Amid tumult and stiff challenges, Tesla shares soared on news of new, more affordable models, though specifics were hard to come by.

Optimism And Turmoil at Tesla 

Tesla shares jumped over 10 percent on Wednesday following the company’s announcement of a plan to release new, more affordable models on an accelerated timeline, sooner than the previously projected second half of 2025. The announcement comes as Tesla contends with a host of challenges ranging from diminishing EV sales and new competition from China to a recall of its new Cybertruck and disappointing first quarter financials. Betting against Tesla has proven to be a losing proposition thus far, but Elon Musk has his work cut out for himself, as we’ll see below. 

Financial Headwinds for Tesla 

Tesla Vehicles - tesla.com
Tesla Vehicles - tesla.com

A day’s stock bump does not a trend make.

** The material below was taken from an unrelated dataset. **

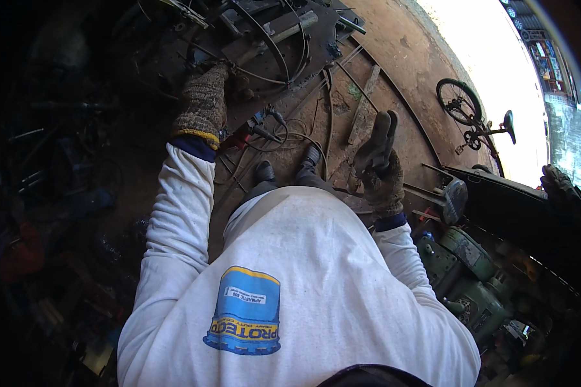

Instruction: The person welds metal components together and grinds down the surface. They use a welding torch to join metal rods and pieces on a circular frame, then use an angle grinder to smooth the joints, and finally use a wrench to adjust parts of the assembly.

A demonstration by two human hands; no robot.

Tesla’s Q1 financials were disappointing for investors and gesture toward a more challenging EV market going forward. Tesla’s revenue numbers were down for Q1 by nine percent, from $22 billion a year ago to $21.3 billion this year. Profits took an even more substantial hit as they were down a full 55 percent year-over-year from $2.51 billion in 2023 to $1.13 billion 

The automotive market has been cooling on EVs over the past year as we transition from a boom of early adopters to a more EVskeptical general public. While numbers are still trending positive, the rate of growth has stagnated, with demand leveling off at a modest 2.7 percent positive growth in Q1. New international competition, especially from Chinese EV makers like BYD, have bitten into Tesla’s market share, while their current lineup begins to show its age.  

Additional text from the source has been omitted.